(Saved entries)

________________________________________

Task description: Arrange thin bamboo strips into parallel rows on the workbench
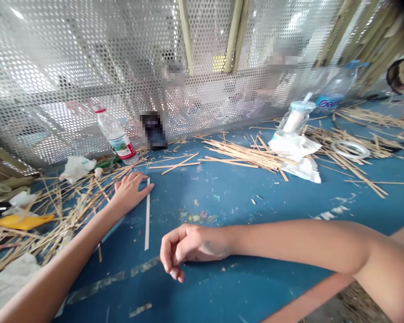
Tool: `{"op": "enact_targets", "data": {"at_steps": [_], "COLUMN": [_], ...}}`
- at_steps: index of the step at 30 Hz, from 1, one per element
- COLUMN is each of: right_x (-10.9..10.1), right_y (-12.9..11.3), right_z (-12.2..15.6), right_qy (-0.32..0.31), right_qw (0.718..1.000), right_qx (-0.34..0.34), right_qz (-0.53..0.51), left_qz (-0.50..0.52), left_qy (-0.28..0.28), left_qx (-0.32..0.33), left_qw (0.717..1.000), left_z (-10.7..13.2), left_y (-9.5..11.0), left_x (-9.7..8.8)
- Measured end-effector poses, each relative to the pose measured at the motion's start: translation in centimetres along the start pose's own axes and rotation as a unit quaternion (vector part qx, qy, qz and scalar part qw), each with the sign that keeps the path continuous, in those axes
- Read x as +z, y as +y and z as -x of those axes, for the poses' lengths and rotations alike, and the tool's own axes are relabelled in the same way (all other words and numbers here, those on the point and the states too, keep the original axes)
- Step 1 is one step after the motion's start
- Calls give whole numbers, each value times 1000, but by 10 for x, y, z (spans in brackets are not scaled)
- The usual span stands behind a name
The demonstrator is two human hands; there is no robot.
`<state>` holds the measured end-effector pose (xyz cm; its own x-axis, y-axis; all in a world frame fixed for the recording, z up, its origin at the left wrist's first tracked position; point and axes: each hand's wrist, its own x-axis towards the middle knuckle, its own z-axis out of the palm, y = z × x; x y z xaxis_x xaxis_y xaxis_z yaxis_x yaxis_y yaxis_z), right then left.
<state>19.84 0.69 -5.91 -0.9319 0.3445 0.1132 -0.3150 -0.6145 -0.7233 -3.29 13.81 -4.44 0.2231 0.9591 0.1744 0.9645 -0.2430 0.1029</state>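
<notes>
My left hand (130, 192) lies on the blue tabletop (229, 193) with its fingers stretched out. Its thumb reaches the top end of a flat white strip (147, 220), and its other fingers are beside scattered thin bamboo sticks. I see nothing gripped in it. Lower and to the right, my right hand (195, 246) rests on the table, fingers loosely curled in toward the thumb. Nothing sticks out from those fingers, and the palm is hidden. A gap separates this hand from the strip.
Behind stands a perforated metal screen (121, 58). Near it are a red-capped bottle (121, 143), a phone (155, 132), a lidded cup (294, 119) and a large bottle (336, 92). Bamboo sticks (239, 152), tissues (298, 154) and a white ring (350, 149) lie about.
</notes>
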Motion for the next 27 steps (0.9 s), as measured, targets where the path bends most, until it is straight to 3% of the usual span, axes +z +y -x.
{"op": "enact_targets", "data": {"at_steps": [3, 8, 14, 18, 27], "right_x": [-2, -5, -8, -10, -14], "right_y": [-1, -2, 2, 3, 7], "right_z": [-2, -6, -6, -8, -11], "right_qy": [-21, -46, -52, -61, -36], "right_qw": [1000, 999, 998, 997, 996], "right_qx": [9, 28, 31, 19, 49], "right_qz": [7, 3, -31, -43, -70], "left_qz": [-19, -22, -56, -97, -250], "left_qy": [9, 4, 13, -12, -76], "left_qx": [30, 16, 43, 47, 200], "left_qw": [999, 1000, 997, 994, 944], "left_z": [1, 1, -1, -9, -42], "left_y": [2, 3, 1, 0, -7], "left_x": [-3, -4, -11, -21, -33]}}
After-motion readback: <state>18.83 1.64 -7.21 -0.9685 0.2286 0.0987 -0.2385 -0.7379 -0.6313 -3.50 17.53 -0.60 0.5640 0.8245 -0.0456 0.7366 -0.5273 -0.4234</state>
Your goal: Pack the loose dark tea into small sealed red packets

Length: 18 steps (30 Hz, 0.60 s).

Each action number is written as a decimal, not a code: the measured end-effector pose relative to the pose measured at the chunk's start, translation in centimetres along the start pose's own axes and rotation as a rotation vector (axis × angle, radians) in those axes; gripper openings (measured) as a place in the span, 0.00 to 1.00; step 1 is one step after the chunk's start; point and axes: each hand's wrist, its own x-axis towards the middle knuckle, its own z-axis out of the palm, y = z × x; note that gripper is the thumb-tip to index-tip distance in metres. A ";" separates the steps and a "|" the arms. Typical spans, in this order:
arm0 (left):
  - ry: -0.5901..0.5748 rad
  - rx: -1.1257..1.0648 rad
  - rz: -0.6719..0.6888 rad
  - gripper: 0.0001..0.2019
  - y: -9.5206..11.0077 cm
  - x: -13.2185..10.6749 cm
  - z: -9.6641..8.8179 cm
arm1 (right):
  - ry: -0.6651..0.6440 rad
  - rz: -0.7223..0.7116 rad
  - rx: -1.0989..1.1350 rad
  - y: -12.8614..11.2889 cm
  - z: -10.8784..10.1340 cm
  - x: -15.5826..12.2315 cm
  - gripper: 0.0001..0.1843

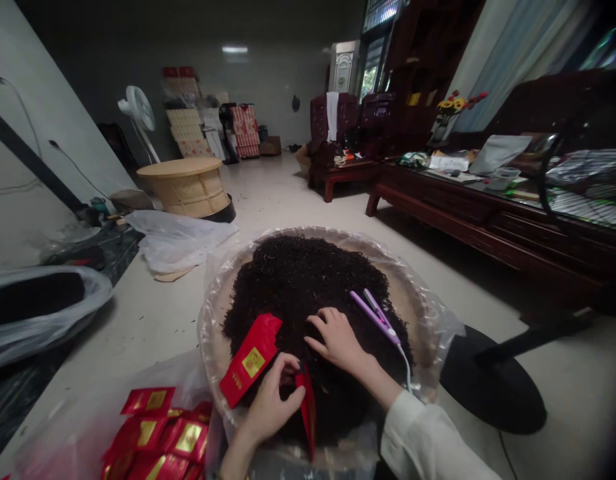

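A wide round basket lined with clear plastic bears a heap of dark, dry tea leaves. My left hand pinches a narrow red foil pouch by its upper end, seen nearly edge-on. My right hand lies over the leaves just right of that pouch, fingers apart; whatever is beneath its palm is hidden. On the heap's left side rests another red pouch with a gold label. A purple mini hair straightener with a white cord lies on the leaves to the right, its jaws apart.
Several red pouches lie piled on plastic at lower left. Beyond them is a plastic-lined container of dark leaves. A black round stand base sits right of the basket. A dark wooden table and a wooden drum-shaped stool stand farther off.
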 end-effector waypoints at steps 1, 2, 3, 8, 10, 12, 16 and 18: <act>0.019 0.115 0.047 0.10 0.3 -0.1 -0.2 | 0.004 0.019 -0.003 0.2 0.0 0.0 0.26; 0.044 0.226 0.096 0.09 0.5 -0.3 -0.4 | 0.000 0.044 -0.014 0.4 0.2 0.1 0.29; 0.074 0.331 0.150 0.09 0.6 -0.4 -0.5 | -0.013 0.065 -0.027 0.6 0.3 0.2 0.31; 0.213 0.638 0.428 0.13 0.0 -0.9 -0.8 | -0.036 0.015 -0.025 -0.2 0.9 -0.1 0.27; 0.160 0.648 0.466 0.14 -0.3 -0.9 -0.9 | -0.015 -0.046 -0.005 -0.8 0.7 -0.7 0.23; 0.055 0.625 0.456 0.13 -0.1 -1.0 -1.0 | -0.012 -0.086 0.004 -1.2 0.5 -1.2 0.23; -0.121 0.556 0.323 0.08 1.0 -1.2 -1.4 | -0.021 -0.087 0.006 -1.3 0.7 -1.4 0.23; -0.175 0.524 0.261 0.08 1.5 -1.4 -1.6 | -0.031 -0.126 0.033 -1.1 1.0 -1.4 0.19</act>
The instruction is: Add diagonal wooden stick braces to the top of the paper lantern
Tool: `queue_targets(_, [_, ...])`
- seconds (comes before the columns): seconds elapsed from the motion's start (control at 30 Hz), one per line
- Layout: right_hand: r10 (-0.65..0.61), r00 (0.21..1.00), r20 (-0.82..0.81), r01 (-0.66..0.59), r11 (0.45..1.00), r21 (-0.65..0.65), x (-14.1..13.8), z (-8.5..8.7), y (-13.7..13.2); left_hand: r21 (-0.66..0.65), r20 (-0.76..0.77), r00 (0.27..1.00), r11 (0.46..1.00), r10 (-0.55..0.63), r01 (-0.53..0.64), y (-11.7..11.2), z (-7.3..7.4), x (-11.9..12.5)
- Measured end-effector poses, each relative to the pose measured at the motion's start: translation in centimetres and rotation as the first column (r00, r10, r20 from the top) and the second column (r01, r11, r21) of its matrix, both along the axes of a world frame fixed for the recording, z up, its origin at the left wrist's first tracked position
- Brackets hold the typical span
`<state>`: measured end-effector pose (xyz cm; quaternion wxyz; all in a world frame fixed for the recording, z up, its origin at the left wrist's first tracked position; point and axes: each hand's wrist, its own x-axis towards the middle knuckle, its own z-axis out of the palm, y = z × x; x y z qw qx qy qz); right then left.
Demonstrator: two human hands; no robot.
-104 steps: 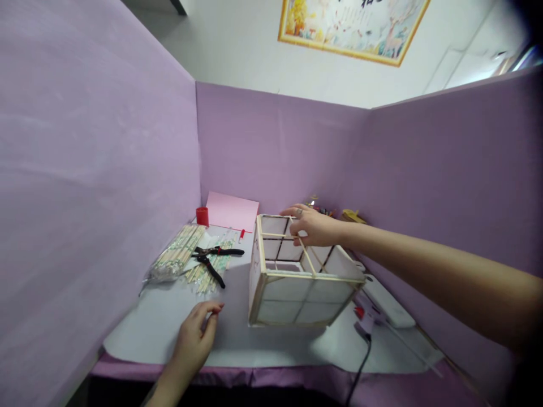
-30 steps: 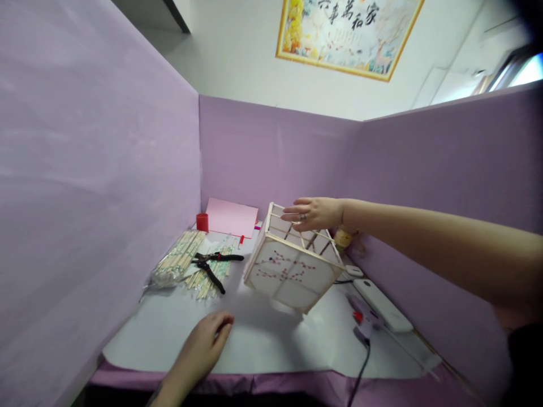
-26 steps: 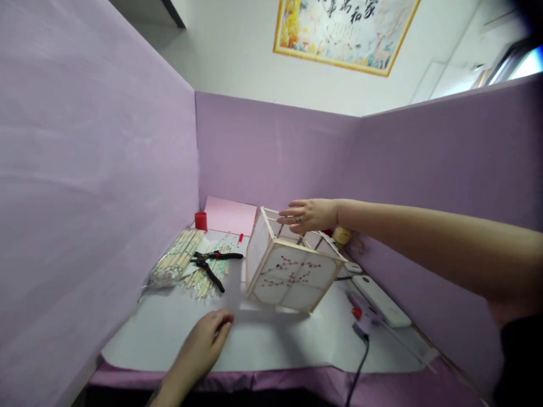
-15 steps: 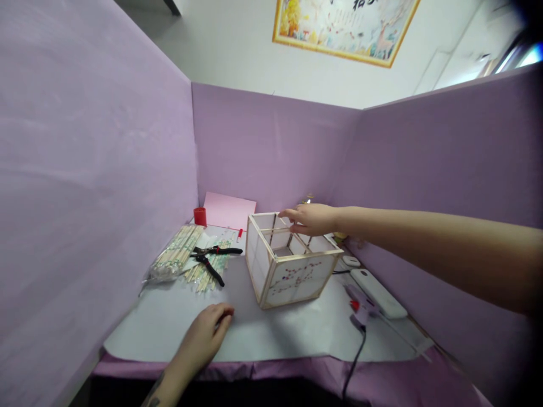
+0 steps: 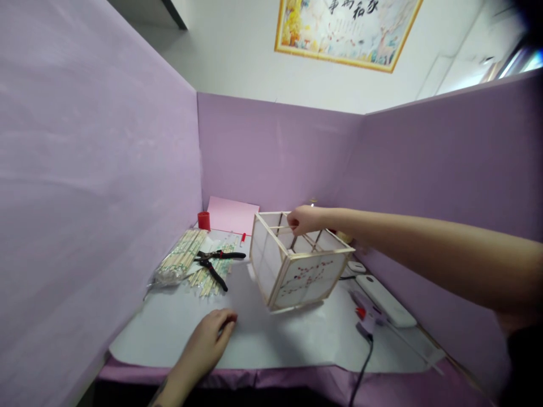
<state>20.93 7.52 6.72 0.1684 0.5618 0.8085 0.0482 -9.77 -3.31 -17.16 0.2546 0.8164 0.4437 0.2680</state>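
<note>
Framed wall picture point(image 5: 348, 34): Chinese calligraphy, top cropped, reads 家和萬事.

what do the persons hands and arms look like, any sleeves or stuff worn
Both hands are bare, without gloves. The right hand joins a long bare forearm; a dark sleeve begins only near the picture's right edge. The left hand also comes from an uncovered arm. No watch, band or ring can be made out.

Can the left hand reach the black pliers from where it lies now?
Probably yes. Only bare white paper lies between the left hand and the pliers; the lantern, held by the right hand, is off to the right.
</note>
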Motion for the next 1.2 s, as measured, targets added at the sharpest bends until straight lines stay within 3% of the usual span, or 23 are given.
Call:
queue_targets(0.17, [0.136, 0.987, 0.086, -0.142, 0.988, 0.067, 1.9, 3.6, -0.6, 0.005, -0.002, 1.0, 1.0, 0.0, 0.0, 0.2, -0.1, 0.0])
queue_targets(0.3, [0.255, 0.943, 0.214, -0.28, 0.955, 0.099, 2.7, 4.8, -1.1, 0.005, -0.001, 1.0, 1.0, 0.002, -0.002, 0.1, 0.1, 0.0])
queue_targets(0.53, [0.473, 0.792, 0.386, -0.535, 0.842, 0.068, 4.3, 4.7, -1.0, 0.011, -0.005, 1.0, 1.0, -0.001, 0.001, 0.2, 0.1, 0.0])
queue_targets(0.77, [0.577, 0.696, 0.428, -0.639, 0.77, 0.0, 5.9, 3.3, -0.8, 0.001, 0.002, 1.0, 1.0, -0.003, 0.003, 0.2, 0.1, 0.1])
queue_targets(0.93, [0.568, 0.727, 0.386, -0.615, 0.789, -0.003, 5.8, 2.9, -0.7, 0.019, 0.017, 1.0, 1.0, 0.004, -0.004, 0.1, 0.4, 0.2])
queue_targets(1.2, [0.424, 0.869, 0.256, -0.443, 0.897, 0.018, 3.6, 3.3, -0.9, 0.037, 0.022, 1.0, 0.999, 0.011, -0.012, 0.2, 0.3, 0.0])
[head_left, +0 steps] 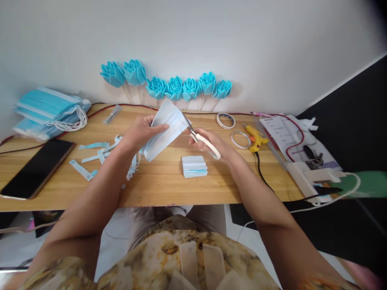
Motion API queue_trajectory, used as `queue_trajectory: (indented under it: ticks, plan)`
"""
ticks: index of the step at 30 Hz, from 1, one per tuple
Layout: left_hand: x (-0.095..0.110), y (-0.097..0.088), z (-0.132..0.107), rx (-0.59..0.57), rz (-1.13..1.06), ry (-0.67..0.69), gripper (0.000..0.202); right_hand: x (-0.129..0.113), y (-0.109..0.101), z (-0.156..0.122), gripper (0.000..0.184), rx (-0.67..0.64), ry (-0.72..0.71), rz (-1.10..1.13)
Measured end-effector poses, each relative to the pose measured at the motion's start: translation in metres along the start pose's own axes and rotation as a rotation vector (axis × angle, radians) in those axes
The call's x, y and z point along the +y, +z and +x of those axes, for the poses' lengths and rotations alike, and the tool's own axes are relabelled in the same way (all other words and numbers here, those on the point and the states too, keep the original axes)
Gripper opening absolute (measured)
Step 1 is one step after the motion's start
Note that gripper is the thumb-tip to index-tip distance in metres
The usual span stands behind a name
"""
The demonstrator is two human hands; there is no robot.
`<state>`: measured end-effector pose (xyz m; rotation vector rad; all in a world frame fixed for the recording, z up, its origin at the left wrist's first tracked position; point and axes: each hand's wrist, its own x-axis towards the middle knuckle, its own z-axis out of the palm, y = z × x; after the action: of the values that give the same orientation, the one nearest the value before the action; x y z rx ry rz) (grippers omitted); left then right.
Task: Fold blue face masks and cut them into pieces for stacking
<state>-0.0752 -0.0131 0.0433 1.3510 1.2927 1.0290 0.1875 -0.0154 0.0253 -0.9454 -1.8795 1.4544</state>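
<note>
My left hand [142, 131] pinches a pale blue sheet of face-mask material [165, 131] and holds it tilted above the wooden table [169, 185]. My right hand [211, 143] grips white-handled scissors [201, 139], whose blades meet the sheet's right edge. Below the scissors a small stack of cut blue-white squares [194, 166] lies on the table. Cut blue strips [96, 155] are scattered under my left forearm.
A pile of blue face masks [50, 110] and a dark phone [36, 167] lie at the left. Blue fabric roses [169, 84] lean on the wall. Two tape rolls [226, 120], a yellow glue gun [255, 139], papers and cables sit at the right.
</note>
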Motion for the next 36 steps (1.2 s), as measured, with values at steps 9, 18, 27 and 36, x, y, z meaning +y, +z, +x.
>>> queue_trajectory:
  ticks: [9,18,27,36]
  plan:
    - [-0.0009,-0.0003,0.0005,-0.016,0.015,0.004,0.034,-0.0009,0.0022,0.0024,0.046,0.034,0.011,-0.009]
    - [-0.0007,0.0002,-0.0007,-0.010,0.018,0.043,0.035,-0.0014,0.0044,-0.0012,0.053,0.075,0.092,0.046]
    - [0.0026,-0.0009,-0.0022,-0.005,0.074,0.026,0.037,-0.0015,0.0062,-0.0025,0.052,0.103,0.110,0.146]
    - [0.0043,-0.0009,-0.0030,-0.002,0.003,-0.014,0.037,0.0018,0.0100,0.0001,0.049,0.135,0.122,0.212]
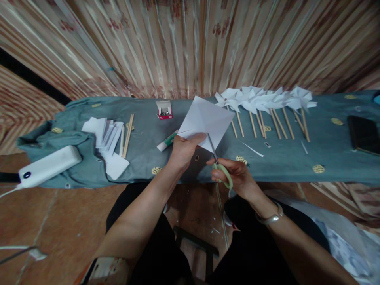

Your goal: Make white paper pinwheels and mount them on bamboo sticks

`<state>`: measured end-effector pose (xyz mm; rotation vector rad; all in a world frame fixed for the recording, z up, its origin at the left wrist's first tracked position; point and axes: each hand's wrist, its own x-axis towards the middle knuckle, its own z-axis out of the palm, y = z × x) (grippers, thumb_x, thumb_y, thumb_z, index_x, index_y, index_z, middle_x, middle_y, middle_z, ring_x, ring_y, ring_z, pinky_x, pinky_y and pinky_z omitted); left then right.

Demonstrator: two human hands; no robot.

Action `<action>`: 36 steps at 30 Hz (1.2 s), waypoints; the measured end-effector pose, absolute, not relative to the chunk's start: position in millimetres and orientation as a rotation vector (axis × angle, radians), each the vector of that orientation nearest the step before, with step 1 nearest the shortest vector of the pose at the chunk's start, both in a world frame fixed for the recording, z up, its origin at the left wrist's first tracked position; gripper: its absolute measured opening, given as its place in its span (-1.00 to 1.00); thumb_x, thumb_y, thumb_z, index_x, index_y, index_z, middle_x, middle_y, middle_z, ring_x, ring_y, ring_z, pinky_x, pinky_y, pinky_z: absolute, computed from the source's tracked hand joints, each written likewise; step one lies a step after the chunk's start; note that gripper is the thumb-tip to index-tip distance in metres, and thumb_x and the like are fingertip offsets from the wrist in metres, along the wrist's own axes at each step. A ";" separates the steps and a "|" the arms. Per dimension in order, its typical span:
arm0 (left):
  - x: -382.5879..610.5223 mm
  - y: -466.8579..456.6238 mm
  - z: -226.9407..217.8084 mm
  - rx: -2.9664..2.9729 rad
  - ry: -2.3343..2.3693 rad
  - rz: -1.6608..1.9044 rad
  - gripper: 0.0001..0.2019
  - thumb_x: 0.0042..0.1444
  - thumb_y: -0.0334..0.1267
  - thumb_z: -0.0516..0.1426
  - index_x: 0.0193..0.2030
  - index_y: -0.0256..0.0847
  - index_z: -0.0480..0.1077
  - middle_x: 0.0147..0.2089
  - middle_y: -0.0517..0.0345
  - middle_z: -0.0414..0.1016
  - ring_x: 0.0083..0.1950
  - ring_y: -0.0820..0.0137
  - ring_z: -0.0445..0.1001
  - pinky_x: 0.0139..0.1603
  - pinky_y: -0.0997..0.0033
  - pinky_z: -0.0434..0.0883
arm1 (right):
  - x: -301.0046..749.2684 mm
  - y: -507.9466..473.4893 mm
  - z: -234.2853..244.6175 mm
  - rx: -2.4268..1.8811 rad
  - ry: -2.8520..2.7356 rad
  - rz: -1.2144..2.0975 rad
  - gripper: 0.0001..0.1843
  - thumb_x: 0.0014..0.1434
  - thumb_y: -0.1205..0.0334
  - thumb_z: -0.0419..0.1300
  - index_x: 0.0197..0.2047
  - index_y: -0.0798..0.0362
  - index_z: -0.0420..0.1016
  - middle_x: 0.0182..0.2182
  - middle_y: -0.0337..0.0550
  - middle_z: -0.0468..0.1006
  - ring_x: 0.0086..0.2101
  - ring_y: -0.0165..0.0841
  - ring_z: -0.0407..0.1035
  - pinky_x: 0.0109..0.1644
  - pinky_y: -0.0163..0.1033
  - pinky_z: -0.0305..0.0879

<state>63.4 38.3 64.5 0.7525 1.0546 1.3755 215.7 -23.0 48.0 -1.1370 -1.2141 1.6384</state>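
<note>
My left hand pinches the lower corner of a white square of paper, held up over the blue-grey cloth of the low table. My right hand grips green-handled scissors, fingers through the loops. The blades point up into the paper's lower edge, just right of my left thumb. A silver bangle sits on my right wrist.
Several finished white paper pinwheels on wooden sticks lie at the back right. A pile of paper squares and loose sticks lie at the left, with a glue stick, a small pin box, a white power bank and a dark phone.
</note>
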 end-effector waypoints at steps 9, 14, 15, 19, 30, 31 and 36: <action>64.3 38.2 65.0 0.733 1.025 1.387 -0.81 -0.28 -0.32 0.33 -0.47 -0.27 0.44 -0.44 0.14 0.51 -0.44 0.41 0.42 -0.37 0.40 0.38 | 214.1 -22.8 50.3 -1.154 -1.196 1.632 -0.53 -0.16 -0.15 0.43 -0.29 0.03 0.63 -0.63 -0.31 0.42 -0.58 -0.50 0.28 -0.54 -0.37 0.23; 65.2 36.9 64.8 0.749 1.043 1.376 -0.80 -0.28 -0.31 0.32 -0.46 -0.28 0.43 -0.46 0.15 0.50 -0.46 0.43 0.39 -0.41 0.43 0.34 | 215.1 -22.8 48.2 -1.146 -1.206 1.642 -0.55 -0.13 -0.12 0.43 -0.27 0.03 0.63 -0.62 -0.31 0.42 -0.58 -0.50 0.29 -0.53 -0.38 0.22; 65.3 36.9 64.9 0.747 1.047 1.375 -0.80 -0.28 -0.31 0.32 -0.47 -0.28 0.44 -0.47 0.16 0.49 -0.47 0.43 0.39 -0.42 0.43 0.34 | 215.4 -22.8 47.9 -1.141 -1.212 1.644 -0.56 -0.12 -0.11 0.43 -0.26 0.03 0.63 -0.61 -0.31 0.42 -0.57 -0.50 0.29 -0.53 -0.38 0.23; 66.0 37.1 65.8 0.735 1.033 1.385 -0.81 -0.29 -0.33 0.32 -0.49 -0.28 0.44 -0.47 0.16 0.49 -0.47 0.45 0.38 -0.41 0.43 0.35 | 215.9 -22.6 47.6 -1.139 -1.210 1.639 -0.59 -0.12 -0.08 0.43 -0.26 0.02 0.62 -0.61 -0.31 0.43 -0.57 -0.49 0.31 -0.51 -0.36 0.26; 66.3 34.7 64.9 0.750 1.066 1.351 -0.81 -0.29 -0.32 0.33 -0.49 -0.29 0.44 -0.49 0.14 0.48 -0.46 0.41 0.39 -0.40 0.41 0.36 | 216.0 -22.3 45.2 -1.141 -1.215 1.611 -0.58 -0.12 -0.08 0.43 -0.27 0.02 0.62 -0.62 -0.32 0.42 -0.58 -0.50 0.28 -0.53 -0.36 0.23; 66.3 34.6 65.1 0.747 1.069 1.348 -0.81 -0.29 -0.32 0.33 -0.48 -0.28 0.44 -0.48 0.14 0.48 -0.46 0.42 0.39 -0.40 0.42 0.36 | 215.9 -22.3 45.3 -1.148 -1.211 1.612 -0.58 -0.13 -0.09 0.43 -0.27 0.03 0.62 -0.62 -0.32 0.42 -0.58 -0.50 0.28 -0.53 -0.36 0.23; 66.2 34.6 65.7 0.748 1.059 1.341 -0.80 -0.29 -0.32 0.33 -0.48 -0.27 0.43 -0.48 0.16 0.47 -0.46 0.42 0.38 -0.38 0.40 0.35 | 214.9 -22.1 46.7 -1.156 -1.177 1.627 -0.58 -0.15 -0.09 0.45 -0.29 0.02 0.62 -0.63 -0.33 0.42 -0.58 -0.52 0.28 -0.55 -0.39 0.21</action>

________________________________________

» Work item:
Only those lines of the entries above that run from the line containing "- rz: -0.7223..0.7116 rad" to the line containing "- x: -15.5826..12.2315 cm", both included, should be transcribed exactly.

» Expected output:
  - rz: -0.7223..0.7116 rad
  - rx: -1.0989..1.1350 rad
  - y: -12.8614..11.2889 cm
  - z: -10.8784..10.1340 cm
  - x: -15.5826..12.2315 cm

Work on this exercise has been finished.